Esa hipótesis tendrá unas consecuencias lógicas que implicarán
sucesos y experimentos que no nos habíamos planteado antes (“todos
los animales, incluido el hombre, poseen conductas innatas
hereditarias”); debemos entonces realizar nuevas observaciones
para ver si las predicciones de la hipótesis se cumplen o intentar
desmentir nuestras conclusiones para comprobarlas (podemos
objetar que se puede deber a un aprendizaje, y observar bebés
sordo-ciegos para averiguar si poseen comportamientos que sea
imposible que les hayan enseñado). Finalmente, si las
predicciones se han cumplido y las refutaciones han fallado, la
hipótesis sale reforzada, y puede convertirse incluso en una teoría
o una ley (“Parte del comportamiento animal y humano está
determinado genéticamente y es modificado por la selección natural”).
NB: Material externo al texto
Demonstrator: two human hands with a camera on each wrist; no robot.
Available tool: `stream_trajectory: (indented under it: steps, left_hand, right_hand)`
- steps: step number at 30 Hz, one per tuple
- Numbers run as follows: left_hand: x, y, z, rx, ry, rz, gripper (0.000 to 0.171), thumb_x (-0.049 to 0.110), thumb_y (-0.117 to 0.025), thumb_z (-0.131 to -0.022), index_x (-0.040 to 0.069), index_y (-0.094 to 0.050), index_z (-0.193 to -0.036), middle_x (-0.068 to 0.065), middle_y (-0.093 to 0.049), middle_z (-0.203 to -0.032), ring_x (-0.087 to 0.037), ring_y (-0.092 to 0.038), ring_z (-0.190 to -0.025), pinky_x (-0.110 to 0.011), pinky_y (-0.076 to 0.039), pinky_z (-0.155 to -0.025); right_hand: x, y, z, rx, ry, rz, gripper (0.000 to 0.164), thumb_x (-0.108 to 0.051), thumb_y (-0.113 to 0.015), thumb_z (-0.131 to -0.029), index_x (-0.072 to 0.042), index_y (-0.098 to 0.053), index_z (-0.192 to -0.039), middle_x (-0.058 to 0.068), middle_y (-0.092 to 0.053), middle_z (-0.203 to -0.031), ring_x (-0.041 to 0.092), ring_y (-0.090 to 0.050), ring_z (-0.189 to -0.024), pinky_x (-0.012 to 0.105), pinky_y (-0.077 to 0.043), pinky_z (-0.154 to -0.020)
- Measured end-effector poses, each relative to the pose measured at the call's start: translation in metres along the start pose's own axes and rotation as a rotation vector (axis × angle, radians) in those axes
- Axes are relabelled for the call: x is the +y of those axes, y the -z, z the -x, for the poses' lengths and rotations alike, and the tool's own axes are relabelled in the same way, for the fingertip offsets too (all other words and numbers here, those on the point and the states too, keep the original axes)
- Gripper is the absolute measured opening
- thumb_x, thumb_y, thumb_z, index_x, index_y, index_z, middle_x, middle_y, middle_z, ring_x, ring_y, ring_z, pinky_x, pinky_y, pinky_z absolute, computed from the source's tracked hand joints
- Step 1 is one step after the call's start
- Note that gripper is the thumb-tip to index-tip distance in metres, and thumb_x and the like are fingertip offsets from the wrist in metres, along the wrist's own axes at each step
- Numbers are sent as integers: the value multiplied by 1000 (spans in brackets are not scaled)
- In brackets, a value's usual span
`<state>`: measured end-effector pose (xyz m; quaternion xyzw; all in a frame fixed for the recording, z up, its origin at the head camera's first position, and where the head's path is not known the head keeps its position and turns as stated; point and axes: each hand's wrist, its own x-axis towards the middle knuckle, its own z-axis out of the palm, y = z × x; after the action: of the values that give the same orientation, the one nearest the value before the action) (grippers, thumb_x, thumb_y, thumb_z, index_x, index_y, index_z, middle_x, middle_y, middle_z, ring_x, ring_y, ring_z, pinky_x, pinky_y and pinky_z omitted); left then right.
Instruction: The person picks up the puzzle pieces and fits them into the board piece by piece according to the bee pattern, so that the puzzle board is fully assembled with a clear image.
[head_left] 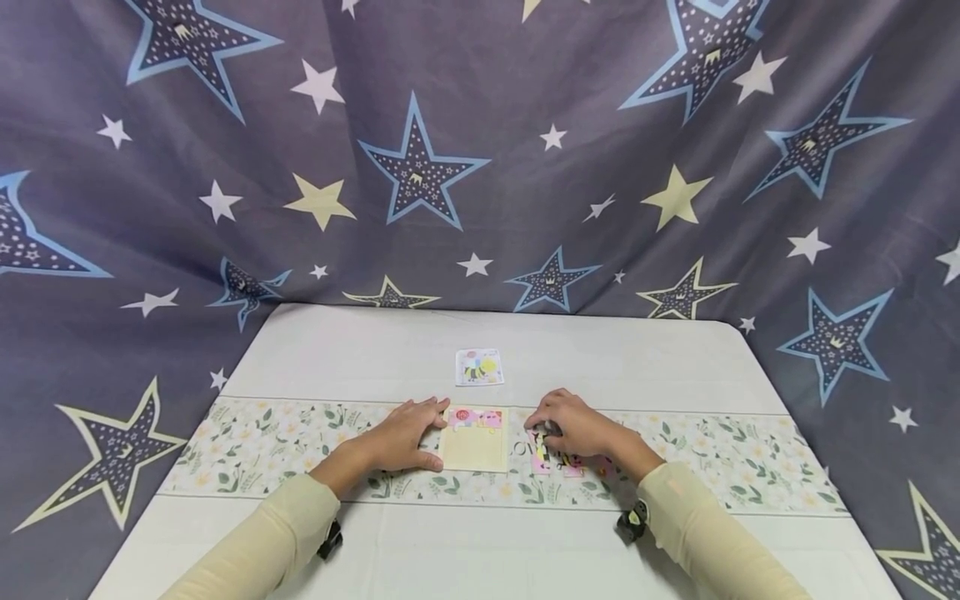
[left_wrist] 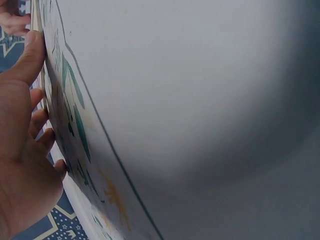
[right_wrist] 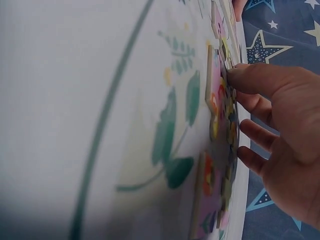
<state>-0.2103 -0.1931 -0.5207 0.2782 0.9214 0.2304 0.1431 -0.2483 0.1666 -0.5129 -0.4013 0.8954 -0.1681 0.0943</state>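
In the head view, a shallow pale puzzle board (head_left: 474, 450) lies on the table with pink picture pieces (head_left: 477, 417) fitted along its top row. My left hand (head_left: 401, 435) rests at the board's left edge, thumb and fingers spread. To the right of the board, my right hand (head_left: 573, 423) reaches down over several loose puzzle pieces (head_left: 540, 460). Seen from the right wrist, its thumb and fingertips touch the loose pieces (right_wrist: 215, 90), which lie flat; whether one is pinched is partly hidden.
A square picture card with a bee (head_left: 479, 367) lies beyond the board. A floral runner (head_left: 720, 458) crosses the white table (head_left: 480, 550). A star-patterned curtain (head_left: 480, 150) hangs behind the table and at both sides.
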Motion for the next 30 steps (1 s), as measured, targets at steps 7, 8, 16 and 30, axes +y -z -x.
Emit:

Cada uno de los pasos que acabamos de dar en el párrafo
anterior sería un punto ideal del método científico. En realidad no
es más que el sentido común transformado en unas reglas de
investigación, una forma de evitar cometer manipulaciones y errores
o que las ideas preconcebidas nos hagan caer en el autoengaño.
Las pseudociencias son llamadas así debido a que, aunque
tienen una apariencia científica en la presentación, no cumplen las
normas anteriores, por lo que no pueden ser consideradas ciencia. Un
caso actual de este problema es la continua reclamación del mismo
estatus que disfruta la medicina oficial o científica para las
pseudomedicinas, incluso se exige que compartan financiación
estatal. Cuando se analizan científicamente falsas terapias como la
homeopatía, la acupuntura, la reflexología, aromaterapia, etc. no
demuestran dar más resultado que el efecto placebo (que consiste,
como todos sabemos, en la ilusión de mejoría del paciente que no es
tratado en realidad, aunque se le haga creer que sí) por lo que no
es posible, o no debería serlo, igualarlas a la medicina científica.
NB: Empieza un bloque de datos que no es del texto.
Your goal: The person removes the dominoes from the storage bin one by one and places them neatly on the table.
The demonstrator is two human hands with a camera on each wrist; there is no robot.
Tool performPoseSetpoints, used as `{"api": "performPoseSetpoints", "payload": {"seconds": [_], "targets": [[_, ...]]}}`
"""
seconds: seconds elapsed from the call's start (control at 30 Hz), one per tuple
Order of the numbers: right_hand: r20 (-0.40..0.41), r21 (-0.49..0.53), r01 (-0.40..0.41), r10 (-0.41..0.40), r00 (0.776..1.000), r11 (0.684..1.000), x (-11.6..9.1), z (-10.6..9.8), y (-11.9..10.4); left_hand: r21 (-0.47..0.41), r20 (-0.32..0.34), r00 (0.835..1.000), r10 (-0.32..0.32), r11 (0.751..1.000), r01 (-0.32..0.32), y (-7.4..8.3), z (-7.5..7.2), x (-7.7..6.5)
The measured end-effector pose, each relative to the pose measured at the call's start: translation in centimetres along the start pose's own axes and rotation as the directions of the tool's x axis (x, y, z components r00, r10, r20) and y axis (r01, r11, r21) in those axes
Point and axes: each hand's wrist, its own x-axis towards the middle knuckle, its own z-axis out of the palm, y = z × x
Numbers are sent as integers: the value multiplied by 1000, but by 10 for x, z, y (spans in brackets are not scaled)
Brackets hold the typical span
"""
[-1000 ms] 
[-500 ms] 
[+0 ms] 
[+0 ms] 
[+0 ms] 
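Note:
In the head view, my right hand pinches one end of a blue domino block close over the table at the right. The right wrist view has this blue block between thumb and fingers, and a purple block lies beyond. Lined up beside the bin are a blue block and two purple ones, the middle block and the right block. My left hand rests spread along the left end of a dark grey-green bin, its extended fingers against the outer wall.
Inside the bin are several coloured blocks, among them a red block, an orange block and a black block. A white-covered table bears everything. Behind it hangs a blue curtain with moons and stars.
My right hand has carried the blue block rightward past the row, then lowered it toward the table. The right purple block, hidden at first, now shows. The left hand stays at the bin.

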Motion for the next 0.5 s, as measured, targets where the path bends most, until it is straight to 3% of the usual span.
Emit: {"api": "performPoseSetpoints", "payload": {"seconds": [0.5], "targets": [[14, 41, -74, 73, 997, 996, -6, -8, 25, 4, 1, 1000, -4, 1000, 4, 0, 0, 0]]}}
En realidad, ni siquiera existe un trato discriminatorio hacia las
terapias “alternativas” o “complementarias” ya que, cuando la
medicina científica presenta un nuevo tratamiento o fármaco, se la
somete a controles muy rigurosos, los mismos que se le exigen a las
pseudomedicinas y que, simplemente, no pasan. El trato es
igualitario, pero los resultados no son iguales.
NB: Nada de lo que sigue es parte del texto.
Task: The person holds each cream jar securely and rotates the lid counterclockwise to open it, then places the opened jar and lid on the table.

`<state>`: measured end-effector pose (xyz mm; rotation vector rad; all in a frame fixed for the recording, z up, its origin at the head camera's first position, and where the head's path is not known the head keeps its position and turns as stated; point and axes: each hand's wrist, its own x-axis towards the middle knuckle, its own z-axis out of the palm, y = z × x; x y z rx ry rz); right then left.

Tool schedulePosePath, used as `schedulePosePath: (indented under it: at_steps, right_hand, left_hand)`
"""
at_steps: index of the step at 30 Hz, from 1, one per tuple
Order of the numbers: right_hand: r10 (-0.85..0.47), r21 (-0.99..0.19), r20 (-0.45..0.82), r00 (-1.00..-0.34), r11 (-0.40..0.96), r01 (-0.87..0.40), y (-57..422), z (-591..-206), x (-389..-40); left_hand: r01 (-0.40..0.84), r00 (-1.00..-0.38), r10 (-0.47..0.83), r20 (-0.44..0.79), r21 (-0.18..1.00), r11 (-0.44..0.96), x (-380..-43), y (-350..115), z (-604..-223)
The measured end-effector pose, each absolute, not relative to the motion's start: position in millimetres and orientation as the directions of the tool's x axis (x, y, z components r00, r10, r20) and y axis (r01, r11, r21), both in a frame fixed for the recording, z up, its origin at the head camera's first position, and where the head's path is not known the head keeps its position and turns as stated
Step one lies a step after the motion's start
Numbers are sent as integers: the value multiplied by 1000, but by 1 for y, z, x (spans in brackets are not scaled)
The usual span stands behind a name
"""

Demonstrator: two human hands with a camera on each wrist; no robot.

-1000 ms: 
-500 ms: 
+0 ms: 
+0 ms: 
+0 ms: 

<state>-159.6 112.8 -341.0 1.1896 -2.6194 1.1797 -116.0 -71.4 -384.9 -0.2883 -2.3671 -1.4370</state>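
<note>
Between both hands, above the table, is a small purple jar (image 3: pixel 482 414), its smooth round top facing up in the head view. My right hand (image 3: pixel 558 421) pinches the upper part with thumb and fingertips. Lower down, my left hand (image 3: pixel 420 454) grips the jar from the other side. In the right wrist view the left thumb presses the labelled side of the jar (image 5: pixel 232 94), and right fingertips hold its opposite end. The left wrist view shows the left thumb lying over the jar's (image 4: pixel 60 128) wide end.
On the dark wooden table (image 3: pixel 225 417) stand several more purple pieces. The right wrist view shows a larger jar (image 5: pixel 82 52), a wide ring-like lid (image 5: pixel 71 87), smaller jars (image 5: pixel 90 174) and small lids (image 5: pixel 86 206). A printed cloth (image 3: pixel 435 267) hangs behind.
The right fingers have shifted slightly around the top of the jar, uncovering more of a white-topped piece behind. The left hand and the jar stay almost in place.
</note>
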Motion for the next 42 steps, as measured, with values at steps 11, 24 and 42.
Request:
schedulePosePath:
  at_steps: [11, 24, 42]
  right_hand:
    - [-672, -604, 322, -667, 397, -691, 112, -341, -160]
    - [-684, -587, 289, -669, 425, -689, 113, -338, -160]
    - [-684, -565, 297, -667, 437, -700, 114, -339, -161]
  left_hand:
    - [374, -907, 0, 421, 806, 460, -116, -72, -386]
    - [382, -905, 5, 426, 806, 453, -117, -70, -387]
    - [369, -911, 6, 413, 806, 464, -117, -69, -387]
No existen conspiraciones del mundillo científico y los
servicios secretos para que el “misterio” permanezca oculto, ni
oscuras manipulaciones de los estados y la industria farmacéutica
para impedir el desarrollo de las medicinas “alternativas”. Lo que
ocurre es que estas disciplinas no cumplen las rigurosas normas que
sí cumple la ciencia. Estos ingenuos -muchas veces ridículos-
argumentos sobre conspiraciones suelen ser lanzados sin pruebas por
los defensores de la pseudociencia como distracción o pobre excusa
ante su incapacidad para demostrar sus teorías.
*
La considerable difusión de estos cuatro tópicos, tan negativos, señala hacia una realidad frustrante: la resistente desconfianza por parte importante de la población hacia la ciencia. Este recelo de la investigación científica es algo habitual en la cultura popular y tradicional: sus logros se ven demasiado a menudo como dañinas creaciones antinaturales, la libertad de investigación es restringida por prejuicios que la califican de inhumana e incluso es frecuente que no se vean con buenos ojos las ya poco generosas dotaciones presupuestarias dedicadas a estos fines. Dejo de lado defensas filosóficas sobre el saber, la verdad o el autoconocimiento, que pudieran justificar mi respeto y pasión por la ciencia, y apelo sencillamente al sentido práctico y común: resulta desconcertante comprobar que todos los beneficios de nuestra cultura científica (no será necesario que enumere los enormes progresos para el bienestar general) parecen ser pasados por alto a la hora de juzgarla, como si la costumbre impidiera percibirlos. Es obvio que nuestro mundo es mejorable en muchos aspectos, pero no es optimismo científico exaltado, sino realismo, afirmar que el ser humano, allí donde se han introducido los avances científicos, nunca tuvo en su historia una vida tan fácil como la actual. Es triste que algunos consideren una enemiga a la más clara benefactora de la humanidad.